Here is a look at the short-term market. Prices are drifting higher off the March 27 low which I think means we are setting up for another short-term leg lower.

The PMO index for the S&P1500 is about 41% of stocks on a buy signal. The trend is up, and it is working its way slowly off the lows. 

41% is far from overbought, but the 10-day put/call is in the sell range so I think that means we are looking for the next short-term top to occur soon.

The short-term trend is bit difficult at the moment, but looking back a few weeks it becomes more apparent. The real challenge is recognizing the trend changes real-time… as they occur.

Now that stockcharts.com is no longer maintaining the !PMOBUYALL index, let’s see how well I can do real-time with the other indicators that they provide.

 

I don’t like the looks of this chart with the AD line higher and the UD lower. This is not the look you want if you think prices are headed higher.

 

Bottom Line: In general, I think market breadth is slowly getting weaker even though the overall market remains near the highs. We have all seen this many times before. Plus, the market is probably just getting ready to handle the next round of earnings. The real market action is probably just getting started.

Sector Strength

This spreadsheet represents the relative strength of stocks from a somewhat longer-term perspective. The leader list (not shown today) is a separate spreadsheet. The leader list is now much more short-term oriented where I try to catch the new trends.

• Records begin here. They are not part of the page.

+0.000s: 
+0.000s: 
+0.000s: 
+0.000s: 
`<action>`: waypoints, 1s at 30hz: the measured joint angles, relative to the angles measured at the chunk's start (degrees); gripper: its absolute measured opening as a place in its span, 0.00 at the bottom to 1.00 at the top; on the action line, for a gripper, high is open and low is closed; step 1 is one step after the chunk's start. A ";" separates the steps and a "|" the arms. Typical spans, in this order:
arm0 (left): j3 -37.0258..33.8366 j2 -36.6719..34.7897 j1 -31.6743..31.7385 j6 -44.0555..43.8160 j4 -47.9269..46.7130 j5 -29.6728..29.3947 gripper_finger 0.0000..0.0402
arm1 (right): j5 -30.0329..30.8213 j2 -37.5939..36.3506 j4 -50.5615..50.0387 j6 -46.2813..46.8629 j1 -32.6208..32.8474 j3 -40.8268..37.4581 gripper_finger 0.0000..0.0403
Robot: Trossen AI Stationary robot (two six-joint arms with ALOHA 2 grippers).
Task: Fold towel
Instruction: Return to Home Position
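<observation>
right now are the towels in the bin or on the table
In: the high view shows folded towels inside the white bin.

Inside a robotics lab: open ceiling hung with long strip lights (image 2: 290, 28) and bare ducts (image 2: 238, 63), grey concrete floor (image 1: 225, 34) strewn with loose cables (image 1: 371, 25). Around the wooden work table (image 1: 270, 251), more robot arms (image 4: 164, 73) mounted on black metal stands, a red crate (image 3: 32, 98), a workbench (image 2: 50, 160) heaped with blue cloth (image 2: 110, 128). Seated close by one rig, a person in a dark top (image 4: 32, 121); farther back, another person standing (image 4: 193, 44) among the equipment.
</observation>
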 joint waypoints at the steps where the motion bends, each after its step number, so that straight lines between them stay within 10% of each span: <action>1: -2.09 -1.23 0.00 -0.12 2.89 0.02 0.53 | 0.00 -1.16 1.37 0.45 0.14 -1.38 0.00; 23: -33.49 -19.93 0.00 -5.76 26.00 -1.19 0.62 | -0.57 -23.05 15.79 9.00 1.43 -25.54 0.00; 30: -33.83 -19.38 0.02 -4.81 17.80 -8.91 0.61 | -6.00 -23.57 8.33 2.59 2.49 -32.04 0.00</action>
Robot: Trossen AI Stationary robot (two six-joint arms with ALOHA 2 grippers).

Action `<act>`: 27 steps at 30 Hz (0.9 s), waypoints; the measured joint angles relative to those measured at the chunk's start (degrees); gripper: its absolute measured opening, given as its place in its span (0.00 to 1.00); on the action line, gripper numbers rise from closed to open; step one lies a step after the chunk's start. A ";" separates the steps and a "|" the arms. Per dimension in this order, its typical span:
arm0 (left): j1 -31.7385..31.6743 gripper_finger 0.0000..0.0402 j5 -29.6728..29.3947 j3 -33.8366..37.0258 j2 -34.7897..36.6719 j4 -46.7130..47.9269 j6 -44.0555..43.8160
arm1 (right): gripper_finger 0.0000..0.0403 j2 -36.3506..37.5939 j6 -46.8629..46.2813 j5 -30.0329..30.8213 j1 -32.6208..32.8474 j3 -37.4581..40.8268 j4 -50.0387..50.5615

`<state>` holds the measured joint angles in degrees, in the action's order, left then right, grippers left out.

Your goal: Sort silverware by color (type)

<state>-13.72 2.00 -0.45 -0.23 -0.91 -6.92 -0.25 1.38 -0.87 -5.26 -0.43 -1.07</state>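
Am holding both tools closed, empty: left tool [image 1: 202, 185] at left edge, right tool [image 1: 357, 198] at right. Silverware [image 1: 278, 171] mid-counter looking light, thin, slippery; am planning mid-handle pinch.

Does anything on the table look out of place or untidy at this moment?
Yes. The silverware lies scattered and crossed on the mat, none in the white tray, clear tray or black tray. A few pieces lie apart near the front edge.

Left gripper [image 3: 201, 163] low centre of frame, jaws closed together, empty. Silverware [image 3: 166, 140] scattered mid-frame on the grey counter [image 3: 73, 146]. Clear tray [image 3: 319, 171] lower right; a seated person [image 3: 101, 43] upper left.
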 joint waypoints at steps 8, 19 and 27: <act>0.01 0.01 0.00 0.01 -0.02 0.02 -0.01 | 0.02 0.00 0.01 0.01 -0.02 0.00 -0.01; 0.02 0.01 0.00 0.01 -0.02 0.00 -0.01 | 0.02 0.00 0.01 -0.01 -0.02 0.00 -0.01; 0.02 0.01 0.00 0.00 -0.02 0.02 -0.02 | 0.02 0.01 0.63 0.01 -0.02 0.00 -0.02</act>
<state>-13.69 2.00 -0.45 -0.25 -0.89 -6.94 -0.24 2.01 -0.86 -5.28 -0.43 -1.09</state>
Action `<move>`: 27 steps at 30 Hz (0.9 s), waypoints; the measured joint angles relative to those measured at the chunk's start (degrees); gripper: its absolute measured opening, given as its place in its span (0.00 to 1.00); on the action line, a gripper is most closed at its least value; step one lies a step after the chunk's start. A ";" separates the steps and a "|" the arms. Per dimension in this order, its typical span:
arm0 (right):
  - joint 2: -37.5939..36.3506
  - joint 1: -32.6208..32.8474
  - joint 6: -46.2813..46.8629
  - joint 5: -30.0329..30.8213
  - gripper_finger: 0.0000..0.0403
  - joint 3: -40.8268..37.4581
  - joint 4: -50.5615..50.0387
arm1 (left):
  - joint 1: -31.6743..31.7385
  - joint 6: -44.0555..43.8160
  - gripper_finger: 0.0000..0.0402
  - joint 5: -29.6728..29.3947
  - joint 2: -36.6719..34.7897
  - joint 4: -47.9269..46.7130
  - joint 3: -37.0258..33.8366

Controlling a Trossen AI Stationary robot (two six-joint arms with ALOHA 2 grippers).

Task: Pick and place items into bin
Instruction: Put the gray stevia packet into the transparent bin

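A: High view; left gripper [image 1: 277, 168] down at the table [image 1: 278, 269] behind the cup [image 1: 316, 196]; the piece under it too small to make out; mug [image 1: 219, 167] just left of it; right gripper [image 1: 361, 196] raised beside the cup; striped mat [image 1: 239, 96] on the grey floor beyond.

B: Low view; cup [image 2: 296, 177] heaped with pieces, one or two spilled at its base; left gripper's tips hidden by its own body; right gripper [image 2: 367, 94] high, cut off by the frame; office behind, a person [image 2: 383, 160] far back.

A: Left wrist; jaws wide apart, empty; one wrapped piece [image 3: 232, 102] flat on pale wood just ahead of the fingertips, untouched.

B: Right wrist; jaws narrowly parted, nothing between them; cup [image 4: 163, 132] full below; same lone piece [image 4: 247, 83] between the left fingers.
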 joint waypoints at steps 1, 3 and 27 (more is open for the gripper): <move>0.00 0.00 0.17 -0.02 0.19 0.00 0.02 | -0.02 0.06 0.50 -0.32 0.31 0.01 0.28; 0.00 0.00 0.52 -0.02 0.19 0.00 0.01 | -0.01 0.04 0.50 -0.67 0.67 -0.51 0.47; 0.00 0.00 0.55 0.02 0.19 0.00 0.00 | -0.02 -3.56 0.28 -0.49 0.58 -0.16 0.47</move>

In general, I am much more successful being a longer-term buy-and-hold investor. I like to buy into strong longer-term up trends such as QQQ, but I try to do the purchasing during the significant dips.

However, the shorter-term definitely has its place, and it can be very exciting trying to catch those early up trends.

You have to decide for yourself how you define the longer-term versus the short-term trend because I have trouble defining this. In general, I think the length of the trend is defined by the number of buying opportunities it presents.

The longer-term trend provides one or two really good buying opportunities every year, whereas the shorter-term trend provides about nine or ten opportunities to buy each year. Don’t ask me why. It is just what I have observed over time.

What is this spreadsheet telling us?

I see the major indexes skewed to the right indicating a strong uptrend, but also indicating that this is probably not the best time to be a buyer of stocks. 

I also see the foreign ETFs skewed right. That generally indicates global growth and some level of inflation, as well as a relatively weaker US Dollar.

It is a challenge at the moment to figure out whether this strength in foreign ETFs will last because the US Dollar looks to me as though it could be headed higher.